> **EXERCISE PROMPT**:
Exactly how many lines of the data below include the string "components"? State the number and nothing more.

(Entries taken from a collection)
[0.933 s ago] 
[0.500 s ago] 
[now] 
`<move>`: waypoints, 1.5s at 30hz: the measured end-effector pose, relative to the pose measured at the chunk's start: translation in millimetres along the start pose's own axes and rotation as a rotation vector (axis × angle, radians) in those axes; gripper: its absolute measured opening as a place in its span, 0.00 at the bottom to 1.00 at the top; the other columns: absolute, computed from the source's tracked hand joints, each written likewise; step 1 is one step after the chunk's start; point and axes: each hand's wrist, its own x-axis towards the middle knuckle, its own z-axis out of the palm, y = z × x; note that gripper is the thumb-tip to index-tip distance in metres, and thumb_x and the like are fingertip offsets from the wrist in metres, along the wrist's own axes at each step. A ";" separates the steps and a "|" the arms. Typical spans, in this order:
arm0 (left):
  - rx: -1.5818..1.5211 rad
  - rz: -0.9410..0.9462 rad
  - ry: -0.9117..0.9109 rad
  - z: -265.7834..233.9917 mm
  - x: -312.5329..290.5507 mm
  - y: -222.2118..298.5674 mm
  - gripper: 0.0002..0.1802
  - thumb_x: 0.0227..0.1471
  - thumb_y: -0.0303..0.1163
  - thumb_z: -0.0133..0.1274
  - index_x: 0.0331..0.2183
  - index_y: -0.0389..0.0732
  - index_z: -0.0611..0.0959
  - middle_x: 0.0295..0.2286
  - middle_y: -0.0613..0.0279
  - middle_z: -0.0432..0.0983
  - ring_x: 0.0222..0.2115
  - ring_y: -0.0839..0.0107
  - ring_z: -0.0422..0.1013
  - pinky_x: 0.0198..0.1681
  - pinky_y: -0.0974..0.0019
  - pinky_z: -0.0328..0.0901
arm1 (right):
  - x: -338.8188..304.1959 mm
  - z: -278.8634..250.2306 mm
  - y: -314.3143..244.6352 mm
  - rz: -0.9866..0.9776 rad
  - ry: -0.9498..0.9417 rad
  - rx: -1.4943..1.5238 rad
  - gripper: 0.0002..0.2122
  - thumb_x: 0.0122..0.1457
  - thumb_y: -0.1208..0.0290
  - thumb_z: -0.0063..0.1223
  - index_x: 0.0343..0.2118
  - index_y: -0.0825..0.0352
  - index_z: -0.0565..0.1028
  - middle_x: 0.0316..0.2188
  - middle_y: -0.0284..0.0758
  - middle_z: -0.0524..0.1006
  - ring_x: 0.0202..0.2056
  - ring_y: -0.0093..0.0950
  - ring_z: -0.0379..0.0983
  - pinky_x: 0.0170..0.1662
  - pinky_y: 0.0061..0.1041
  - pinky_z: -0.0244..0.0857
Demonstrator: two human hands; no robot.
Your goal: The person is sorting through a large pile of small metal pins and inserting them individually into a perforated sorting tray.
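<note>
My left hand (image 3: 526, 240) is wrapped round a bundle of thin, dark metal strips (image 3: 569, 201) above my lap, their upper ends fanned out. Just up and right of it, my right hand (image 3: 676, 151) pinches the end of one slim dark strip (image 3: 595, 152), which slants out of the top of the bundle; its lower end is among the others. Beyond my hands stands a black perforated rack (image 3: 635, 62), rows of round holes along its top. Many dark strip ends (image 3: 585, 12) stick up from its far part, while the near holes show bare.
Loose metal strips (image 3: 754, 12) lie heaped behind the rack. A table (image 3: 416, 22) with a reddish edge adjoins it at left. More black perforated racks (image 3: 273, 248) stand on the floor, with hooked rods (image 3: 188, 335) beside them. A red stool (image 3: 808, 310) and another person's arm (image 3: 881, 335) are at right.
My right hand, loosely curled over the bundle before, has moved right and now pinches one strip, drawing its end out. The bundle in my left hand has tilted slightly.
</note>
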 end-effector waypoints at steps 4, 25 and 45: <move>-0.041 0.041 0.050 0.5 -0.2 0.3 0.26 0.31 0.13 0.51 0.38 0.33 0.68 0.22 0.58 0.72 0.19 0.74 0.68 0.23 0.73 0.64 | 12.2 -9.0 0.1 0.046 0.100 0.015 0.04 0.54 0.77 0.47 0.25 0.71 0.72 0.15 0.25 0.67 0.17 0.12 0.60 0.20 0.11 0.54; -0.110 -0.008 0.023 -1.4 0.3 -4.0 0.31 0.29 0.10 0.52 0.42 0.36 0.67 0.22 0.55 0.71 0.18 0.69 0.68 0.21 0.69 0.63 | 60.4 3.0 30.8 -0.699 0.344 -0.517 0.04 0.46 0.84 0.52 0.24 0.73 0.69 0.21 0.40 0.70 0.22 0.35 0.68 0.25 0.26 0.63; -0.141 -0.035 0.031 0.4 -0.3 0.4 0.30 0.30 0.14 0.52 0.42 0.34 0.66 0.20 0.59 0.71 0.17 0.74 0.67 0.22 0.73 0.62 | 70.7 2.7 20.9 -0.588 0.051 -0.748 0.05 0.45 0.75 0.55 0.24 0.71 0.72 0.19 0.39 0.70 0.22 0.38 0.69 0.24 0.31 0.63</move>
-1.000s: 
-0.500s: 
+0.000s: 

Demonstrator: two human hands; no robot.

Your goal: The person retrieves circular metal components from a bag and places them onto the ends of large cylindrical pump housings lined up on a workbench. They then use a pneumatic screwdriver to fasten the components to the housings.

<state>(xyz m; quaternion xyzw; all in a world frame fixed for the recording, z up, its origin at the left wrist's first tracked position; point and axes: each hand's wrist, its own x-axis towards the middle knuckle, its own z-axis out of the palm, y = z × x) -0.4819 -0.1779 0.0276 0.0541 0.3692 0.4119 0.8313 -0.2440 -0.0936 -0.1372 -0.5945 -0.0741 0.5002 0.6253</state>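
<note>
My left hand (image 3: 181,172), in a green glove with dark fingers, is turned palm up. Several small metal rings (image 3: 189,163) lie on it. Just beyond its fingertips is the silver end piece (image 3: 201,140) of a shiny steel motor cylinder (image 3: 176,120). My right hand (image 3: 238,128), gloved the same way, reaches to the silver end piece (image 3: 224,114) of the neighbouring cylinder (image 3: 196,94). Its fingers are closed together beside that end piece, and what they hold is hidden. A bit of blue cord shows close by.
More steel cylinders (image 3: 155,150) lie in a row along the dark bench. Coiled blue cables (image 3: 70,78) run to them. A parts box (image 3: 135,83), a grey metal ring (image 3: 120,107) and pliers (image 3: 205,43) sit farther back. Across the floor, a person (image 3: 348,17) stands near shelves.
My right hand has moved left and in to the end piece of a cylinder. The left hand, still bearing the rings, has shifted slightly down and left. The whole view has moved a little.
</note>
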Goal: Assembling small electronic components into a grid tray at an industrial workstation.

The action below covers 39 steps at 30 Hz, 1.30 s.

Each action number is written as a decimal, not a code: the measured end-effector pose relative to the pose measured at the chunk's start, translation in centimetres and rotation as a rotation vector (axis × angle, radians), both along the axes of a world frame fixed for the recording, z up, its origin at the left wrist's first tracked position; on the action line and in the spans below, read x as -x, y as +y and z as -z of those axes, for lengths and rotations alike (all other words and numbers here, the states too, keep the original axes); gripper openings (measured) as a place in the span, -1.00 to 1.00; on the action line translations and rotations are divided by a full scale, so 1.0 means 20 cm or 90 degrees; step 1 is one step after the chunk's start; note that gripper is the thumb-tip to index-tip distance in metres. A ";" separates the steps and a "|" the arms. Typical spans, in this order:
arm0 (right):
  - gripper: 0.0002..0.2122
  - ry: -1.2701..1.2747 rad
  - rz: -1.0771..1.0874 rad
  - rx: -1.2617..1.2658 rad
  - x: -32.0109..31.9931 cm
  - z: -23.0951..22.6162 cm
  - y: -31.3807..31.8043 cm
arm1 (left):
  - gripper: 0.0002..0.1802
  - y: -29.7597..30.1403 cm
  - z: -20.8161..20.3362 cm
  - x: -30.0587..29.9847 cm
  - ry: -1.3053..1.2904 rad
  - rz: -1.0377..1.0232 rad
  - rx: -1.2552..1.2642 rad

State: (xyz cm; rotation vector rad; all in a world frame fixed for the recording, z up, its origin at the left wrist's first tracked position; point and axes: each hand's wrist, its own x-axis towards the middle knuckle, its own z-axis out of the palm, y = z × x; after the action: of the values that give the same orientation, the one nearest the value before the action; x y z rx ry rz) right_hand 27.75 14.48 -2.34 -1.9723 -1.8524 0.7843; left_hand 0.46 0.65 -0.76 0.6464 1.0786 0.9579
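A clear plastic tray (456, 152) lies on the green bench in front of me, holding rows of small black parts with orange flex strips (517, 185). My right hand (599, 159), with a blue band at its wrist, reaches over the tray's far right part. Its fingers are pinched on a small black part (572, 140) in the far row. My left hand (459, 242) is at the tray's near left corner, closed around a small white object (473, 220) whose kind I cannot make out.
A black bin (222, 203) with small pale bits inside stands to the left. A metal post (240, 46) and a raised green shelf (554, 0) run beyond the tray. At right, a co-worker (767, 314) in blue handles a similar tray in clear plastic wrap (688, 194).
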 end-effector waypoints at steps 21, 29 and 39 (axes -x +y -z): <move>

> **OUTPUT BELOW**:
2